INDONESIAONLINE – Renovasi Stadion Kanjuruhan yang menelan biaya fantastis sebesar Rp357 miliar menuai kritik tajam. Di tengah ketidakpastian pemenuhan hak-hak korban tragedi Kanjuruhan 2022, proyek ini justru terkesan sebagai pemborosan anggaran dan mengabaikan rasa keadilan.
Menjelang peresmian oleh Presiden Prabowo Subianto, tuntutan akan transparansi anggaran dan keadilan bagi korban semakin menguat.
Gilang Dalu, Koordinator BEM Malang Raya, menyoroti ketidakproporsionalan anggaran dengan hasil yang diharapkan.
“Renovasi ini lebih terlihat seperti pemborosan uang rakyat, yang seharusnya digunakan untuk kebutuhan lebih mendesak. Masyarakat sudah muak dengan pencitraan yang hanya mengejar kemegahan tanpa memedulikan kualitas,” tegasnya.
Tuntutan BEM Malang Raya
BEM Malang Raya mengajukan sejumlah tuntutan terkait selesainya renovasi Stadion Kanjuruhan:
Transparansi Anggaran: Pemerintah, khususnya Kementerian PUPR, dituntut untuk membuka secara detail penggunaan anggaran Rp357 miliar. Publik berhak mengetahui alokasi dana untuk pengadaan material, tenaga kerja, dan pos-pos pengeluaran lainnya.
Audit Independen: Mendesak dilakukannya audit independen yang menyeluruh terhadap semua tahapan proyek, melibatkan lembaga yang kredibel dan berintegritas. Hal ini untuk memastikan tidak ada penyelewengan dana.
Penyelesaian Restitusi: Menuntut agar anggaran yang lebih besar dialokasikan untuk pemenuhan hak-hak korban tragedi Kanjuruhan 2022. Restitusi harus menjadi prioritas utama, mengingat dampak yang ditanggung korban dan keluarga.
Evaluasi Kelayakan Proyek: Meminta evaluasi menyeluruh terhadap proyek renovasi. Pemerintah harus memastikan proyek ini memberikan dampak positif bagi masyarakat, bukan hanya pencitraan.
Gilang Dalu juga membandingkan anggaran renovasi Stadion Kanjuruhan dengan stadion lain yang dibangun dengan biaya lebih rendah namun memiliki fasilitas lebih baik. Stadion Manahan di Solo (Rp300 miliar) dan Stadion Gelora Bung Tomo di Surabaya (anggaran hampir setara) dikemukakan sebagai contoh.
Renovasi Stadion Kanjuruhan, dengan anggaran yang sebenarnya cukup untuk membangun stadion baru, justru menjadi sorotan sebagai simbol pemborosan dan ketidakadilan.

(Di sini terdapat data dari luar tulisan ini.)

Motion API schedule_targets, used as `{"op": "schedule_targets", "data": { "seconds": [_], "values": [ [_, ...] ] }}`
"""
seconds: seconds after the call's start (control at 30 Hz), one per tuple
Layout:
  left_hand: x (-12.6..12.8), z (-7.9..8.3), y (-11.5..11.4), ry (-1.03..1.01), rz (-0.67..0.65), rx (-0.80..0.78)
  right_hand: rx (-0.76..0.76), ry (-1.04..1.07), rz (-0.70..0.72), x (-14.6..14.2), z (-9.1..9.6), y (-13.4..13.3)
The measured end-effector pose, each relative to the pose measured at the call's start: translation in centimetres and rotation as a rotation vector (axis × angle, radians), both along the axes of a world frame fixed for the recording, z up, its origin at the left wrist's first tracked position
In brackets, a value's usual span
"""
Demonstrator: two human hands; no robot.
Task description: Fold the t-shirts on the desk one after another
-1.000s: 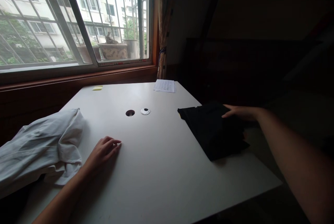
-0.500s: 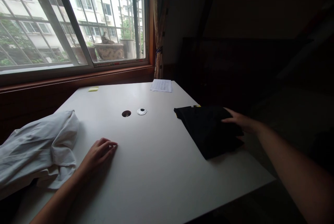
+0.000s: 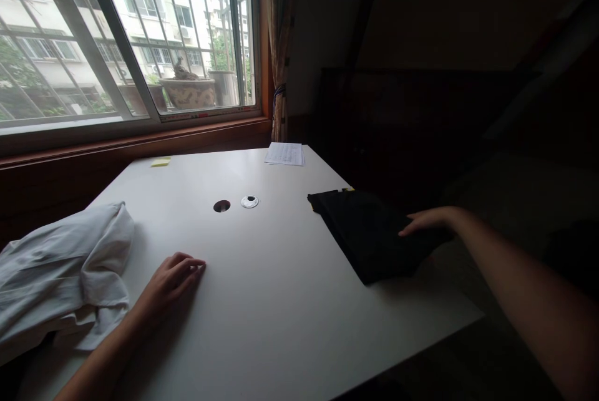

Pemerintah didesak untuk memprioritaskan penyelesaian hak-hak korban dan transparansi anggaran sebelum berfokus pada proyek yang terkesan hanya untuk pencitraan.
“Pemerintah harus memprioritaskan kemaslahatan rakyat, bukan memperkaya segelintir pihak. Stadion ini seharusnya menjadi sarana untuk masyarakat, bukan untuk kepentingan politik atau citra semata,” tegas Gilang.
Minimnya Perhatian bagi Korban
Di kesempatan lain, Haris Maulana Koordinator Kontras wilayah Jawa Timur, menegaskan bahwa anggaran restitusi yang disiapkan sangat tidak sebanding dengan trauma yang ditanggung keluarga korban.
“Tidak ada harga yang bisa menggantikan nyawa, tetapi dengan angka yang sangat minim ini, jelas menunjukkan bahwa korban tidak mendapat perhatian yang semestinya,” ungkapnya.
Renovasi Stadion Kanjuruhan seharusnya tidak hanya berfokus pada aspek fisik bangunan, tetapi juga mempertimbangkan aspek kemanusiaan dan keadilan bagi para korban tragedi. Kemegahan stadion tidak akan berarti apa-apa jika luka dan trauma masa lalu belum tertangani dengan baik (hs/dnv).